A film student enthusiast lives in an apartment across the street of where a murder takes place, and he is beginning to see patterns pointing at the murder being based on a movie by Hitchcock. When cops seem to ignore getting to the bottom of the murder, the film student decides to do a bit of investigating himself. And everything points towards him being right.
When I first watched this movie back in 2005/2006, I had seen a lot less of Argento's stuff than I have now (duh) and found myself enjoying this one quite a bit. Even though a lot of rage is put towards Argento's newer films, this was one I found to be a rather entertaining and interesting watch by him. Although never quite as good as the slightly older film "Sleepless", this one came off as a sincere attempt to make a mystery based on Hitchcock movies. A fun idea, but is it a great movie? For a TV movie, it's actually very good, yeah. But that's probably if you compare to Swedish and US TV movies, which are usually crap. A lot of good Italian directors have made TV movies above average, and even some crappy ones that I love equally (Lamberto Bava with "Graveyard Disturbance").
To make a movie about murders that are based off of Hitchcock movies is definitely an entertaining idea. And bigger fans of Hitchcock than myself will probably be able to catch a lot of references that are unknown by me. This murder mystery is about a young film fanatic who starts investigating a murder that happened in an apartment across the street from him (where a girl he often spies on lives). Due to his personal interest in this girl, he also happens to know that she often rents certain movies from a local video store where his friend works. Soon he realizes that it's very likely that the murder is based on Hitchcock's "Strangers on a Train".
If we take a step away from the Hitchcock references, and look at it purely as a thriller, I think it's still an okay watch. It's nothing amazing and definitely lacks a few things. The actors are far from great and sadly our lead characters comes off as weak and not one we feel safe caring about. He might know his Hitchcock, but he's a big loser and in the end I felt other people were more important to the story than he was. And then we have the ending, which is quite an anti-climax. Even though we find out who's guilty, it still doesn't feel like an end to the story. Yet it is. I suppose the absolute final scene can be confusing too, but basically it's just our lead coming to terms with his spying on people and whether he should do it or not. That's an alright end to it, only done lazy and confusing.

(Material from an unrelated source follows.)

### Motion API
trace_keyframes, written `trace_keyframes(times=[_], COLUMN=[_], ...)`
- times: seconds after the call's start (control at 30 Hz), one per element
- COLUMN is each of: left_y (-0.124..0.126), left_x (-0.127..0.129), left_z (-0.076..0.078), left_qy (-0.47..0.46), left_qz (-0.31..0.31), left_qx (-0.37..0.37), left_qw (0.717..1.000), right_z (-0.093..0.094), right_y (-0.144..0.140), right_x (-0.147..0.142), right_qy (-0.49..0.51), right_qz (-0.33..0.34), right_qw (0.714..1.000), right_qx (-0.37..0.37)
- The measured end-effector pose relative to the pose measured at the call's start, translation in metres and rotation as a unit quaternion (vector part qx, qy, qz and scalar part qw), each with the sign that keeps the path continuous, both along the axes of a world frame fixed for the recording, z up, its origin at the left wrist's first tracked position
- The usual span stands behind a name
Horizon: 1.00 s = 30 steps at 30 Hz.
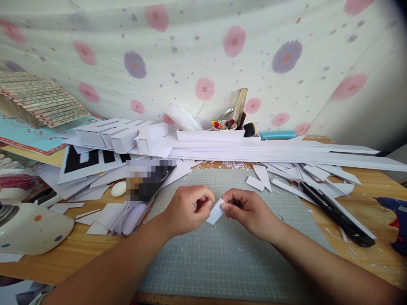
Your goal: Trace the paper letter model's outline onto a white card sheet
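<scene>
My left hand (188, 208) and my right hand (246, 208) meet over the grey cutting mat (222, 258). Between their fingertips they pinch a small white paper piece (215, 212), tilted, just above the mat. Both hands' fingers are curled around its edges. White paper offcuts (260, 178) lie on the mat's far right corner, beyond my right hand.
A black ruler-like tool (337, 214) lies right of the mat, a blue glue gun (397, 220) at the far right. Long white strips (286, 154), white boxes (108, 135) and a tray of tools (222, 127) line the back. A blurred phone (149, 180) and paper stack sit left.
</scene>
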<state>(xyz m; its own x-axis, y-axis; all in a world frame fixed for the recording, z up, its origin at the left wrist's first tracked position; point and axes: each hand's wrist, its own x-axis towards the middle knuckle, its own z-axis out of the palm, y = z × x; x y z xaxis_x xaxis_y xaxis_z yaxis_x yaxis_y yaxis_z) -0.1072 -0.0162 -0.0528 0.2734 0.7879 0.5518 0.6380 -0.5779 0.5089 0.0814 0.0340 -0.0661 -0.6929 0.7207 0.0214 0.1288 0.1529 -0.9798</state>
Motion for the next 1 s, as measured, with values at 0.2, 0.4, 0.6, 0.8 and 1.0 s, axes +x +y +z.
trace_keyframes(times=[0.2, 0.4, 0.6, 0.8, 1.0], left_y=[-0.001, 0.001, 0.003, 0.004, 0.003], left_x=[-0.001, 0.000, -0.002, 0.001, 0.005], left_z=[-0.002, -0.007, -0.008, -0.010, -0.012], left_qy=[-0.001, -0.003, 0.000, 0.002, 0.006], left_qz=[0.004, 0.008, 0.005, 0.005, 0.008], left_qx=[-0.028, -0.024, -0.025, -0.015, 0.014], left_qw=[1.000, 1.000, 1.000, 1.000, 1.000], right_z=[0.000, -0.001, -0.001, -0.002, 0.001], right_y=[-0.001, 0.000, 0.000, 0.000, 0.000], right_x=[0.000, -0.002, -0.002, -0.002, -0.002], right_qy=[-0.016, -0.026, -0.025, -0.037, -0.038], right_qz=[-0.009, -0.017, -0.022, -0.024, -0.001], right_qw=[1.000, 0.999, 0.999, 0.999, 0.999], right_qx=[0.020, 0.034, 0.033, 0.032, 0.034])
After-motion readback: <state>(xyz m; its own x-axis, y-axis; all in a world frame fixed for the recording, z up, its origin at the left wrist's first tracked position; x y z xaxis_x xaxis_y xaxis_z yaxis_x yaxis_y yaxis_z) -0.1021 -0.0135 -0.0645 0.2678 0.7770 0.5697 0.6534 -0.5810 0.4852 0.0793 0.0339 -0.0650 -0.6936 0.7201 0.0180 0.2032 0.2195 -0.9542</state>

One thing I have a hard time with is too many movie references in terms of name-dropping. I understand this one is about a film fan, and often takes place in a video store, but a lot of the name-dropping seemed very forced in a way to reassure us that he knows his stuff. Personally I think there are better ways of doing that, or at least try to make it seem more natural. Posters and scenes on TVs are also in here, of course, but that's not something that bothers me as much.
For an Argento movie I would've wanted more gore, especially since the murder is rather satisfying in terms of it. Sure, a bit exaggerated, but a solid death scene for a gorehound. To have a great scene like that and then follow up with the rest of the movie having very little gore is just sad. Although I suppose you can argue there are other movies for gore, but with this one I wanted more. More, I tell ya! Oh well, at least what we got was pretty good.
It doesn't matter too much, but I watched the English version. It was shot in English and then dubbed to English and Italian. Some people say the Italian is better but I feel better watching the English one if it was shot in English.
"Do You Like Hitchcock?" isn't as suspenseful as I had remembered, and actually ended up being a bit of a let down this time around. Not a bad movie, though, and probably felt worse than it is since I remembered it being better. Overall, a solid TV movie but it won't deliver many thrills.